▸ **What you should do**
Indicate how many lines in the listing below contain the word "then". No other output is permitted.

▸ **Task inputs**

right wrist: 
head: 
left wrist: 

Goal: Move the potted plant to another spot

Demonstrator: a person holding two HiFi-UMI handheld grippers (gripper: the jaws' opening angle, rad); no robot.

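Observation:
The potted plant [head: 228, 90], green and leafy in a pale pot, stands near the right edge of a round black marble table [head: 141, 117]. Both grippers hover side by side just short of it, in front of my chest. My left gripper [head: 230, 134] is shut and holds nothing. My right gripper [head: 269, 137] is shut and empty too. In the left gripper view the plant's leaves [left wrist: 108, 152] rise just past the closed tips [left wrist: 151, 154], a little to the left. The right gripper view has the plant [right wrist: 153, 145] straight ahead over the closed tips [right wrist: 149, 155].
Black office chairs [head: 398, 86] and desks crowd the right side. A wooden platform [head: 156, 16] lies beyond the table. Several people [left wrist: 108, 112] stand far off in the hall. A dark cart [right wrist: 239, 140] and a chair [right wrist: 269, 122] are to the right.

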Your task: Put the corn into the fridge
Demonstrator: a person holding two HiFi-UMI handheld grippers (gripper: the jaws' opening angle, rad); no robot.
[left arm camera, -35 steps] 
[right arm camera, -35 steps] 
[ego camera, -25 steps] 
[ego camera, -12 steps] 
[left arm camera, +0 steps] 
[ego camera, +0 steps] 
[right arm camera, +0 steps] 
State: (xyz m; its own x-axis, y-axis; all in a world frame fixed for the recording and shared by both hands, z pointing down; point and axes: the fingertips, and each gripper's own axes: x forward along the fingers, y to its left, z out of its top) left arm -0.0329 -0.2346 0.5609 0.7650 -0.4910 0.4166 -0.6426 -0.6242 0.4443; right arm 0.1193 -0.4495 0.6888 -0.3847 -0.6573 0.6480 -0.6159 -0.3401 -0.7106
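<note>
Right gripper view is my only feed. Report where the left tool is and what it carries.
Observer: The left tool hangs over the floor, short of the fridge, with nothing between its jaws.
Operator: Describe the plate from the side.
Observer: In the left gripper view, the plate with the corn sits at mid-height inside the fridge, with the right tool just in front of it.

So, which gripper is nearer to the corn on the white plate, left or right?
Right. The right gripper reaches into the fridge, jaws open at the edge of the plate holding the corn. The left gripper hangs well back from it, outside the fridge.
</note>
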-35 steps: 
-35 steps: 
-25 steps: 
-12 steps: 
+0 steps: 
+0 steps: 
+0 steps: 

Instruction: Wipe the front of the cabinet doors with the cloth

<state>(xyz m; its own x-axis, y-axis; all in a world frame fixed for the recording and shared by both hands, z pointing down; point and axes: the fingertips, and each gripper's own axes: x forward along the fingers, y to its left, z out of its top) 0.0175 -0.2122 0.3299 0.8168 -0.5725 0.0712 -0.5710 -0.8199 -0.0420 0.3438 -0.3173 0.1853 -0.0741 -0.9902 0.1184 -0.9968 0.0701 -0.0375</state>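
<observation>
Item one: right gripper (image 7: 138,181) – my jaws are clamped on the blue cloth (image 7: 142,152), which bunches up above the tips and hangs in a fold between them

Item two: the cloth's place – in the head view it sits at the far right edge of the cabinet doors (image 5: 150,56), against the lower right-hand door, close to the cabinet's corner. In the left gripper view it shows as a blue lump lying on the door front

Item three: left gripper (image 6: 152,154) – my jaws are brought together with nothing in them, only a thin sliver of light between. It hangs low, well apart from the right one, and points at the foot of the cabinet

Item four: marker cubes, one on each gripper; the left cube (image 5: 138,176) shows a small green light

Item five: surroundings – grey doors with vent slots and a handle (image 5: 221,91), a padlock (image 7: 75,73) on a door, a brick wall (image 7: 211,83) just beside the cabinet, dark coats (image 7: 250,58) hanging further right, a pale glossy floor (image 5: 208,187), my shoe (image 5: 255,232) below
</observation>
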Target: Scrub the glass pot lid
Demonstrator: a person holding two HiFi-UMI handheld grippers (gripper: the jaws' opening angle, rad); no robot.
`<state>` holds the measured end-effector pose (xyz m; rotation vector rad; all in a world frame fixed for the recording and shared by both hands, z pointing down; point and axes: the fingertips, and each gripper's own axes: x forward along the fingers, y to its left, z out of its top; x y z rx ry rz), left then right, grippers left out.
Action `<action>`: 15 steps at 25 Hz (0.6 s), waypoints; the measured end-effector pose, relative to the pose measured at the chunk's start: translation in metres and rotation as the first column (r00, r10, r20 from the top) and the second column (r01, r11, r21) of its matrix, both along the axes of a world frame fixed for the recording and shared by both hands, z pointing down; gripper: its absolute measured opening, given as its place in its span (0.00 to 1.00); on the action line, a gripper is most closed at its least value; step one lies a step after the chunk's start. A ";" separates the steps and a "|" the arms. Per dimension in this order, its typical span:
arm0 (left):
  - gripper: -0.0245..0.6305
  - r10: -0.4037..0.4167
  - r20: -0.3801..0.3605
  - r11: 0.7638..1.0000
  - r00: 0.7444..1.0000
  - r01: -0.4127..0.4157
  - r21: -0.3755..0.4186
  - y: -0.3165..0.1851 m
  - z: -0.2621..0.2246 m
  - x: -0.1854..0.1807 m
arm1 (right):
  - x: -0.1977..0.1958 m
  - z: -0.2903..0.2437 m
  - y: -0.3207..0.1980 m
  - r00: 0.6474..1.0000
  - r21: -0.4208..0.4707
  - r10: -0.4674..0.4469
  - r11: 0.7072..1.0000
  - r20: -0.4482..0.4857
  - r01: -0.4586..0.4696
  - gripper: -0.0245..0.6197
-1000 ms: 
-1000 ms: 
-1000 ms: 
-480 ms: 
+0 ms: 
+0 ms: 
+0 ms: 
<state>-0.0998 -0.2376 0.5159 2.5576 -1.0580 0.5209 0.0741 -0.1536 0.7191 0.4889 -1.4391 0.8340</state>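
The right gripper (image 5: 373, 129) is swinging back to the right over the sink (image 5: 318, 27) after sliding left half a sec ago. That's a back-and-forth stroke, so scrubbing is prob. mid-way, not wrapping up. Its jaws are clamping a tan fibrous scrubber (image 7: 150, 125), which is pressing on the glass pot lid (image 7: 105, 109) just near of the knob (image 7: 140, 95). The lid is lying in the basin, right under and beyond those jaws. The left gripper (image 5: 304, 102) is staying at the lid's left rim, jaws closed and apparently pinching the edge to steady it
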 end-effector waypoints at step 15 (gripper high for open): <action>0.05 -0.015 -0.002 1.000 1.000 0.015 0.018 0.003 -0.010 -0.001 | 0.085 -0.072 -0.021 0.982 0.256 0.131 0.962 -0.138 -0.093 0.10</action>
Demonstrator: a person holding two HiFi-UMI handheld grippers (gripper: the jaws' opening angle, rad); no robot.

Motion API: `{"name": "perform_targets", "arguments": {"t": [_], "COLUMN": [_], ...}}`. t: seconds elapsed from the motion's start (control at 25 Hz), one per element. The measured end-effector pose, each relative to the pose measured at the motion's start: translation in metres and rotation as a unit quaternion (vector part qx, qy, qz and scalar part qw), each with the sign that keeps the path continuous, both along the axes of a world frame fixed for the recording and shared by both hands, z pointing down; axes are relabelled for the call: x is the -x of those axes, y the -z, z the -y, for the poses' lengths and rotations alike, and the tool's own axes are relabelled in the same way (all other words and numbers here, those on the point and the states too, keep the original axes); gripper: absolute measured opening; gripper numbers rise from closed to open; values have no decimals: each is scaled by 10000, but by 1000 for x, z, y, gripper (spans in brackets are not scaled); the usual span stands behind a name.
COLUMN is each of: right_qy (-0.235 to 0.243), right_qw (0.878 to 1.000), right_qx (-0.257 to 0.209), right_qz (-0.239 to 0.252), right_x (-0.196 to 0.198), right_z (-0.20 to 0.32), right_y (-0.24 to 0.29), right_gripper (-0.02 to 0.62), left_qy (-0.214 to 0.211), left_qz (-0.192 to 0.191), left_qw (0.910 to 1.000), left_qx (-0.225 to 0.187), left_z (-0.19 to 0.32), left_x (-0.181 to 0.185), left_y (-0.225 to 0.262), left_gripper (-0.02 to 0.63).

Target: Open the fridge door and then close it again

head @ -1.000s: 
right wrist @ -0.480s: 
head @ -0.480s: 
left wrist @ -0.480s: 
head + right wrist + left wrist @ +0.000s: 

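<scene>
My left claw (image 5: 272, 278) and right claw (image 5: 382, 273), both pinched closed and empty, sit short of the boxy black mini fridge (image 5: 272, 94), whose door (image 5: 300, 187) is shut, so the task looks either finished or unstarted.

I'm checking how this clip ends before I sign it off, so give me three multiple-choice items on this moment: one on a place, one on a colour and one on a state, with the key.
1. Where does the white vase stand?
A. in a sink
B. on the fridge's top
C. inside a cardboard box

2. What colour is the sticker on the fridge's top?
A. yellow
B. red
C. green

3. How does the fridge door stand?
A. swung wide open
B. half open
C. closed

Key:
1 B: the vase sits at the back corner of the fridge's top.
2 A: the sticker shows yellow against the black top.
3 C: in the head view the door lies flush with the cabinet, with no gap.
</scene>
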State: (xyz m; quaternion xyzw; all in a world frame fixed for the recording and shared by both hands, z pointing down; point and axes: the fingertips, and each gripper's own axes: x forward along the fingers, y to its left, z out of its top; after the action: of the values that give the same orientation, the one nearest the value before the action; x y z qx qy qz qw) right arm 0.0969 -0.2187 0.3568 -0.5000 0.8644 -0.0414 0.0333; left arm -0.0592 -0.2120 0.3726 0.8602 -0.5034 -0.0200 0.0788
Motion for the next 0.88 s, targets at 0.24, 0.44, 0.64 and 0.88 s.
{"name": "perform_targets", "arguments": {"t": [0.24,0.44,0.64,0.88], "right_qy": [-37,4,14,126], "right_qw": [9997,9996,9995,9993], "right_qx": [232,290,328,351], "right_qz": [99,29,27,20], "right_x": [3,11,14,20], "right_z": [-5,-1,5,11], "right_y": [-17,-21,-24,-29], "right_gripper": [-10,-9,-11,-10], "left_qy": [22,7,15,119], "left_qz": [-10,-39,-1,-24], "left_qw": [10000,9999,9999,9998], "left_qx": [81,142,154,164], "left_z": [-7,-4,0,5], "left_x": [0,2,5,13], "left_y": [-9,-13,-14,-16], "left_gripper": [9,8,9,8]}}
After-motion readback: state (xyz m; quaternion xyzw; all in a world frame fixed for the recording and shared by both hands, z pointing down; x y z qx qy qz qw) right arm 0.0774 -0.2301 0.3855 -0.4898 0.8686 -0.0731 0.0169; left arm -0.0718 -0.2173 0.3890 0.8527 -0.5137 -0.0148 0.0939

▸ **Written solution**
2